Celui qui apprend sur une terre occupée ne perd jamais.

Entre les replis des barbelés,
là où les frontières se mêlent aux questions de l’existence,
se tient un enfant palestinien,
murmure de lumière contre un mur de fer.

Derrière lui, des soldats,
portant le poids d’un ordre sans sens.

Sur son dos, un sac chargé de cahiers
et de rêves qui ne connaissent pas de limites .

Il n’est pas seulement un élève
qui traverse vers une école encerclée.
Il est la mémoire vivante d’une résistance quotidienne,
une présence qui contredit la négation.

C’est un esprit qui marche au bord de l’impossible,
Les fils barbelés ne retiennent pas seulement son corps,
ils tentent d’étouffer le souffle du temps.

Mais l’enfant avance.
Avec courage.
Avec détermination.
Car il a compris
que la peur est l’arme de l’oppresseur.

Ses pas, si petits,
ébranlent des machines de guerre.
Ses yeux, calmes,
lisent ce que les bombes ne comprendront jamais.

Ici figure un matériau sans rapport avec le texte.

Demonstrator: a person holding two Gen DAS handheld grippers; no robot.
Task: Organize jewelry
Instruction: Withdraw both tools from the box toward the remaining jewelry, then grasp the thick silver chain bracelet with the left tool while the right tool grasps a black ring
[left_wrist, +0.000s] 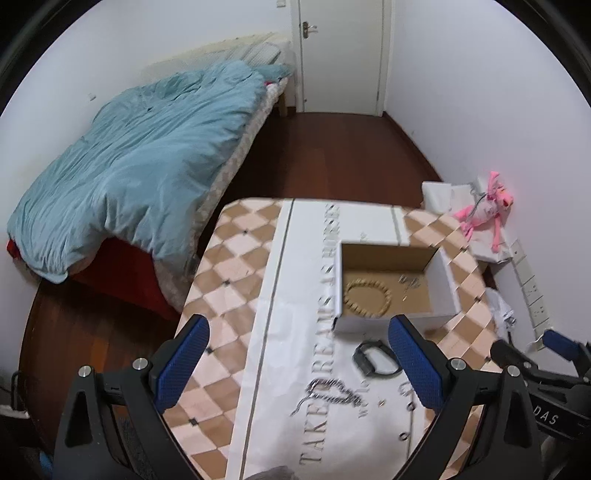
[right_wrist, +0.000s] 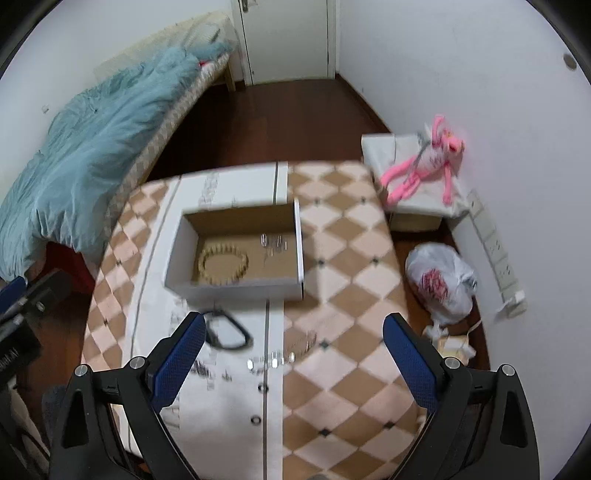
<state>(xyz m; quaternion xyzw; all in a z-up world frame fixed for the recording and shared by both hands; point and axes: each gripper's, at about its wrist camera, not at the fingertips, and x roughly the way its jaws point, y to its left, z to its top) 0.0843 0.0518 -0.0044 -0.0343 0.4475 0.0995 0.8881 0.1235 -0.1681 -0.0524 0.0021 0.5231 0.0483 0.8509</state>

Il sait que le livre précède le projectile,
que l’esprit ne s’enferme pas,
que l’école qu’ils veulent fermer
est la première marche vers la liberté.

Et c’est là,
dans ce passage fragile entre peur et savoir,
que naît l’espoir.

Quel visage d’enfance façonne la vie.
Quelles voix, semblables à des anges,
portent à l’horizon
la joie simple d’apprendre et d’exister.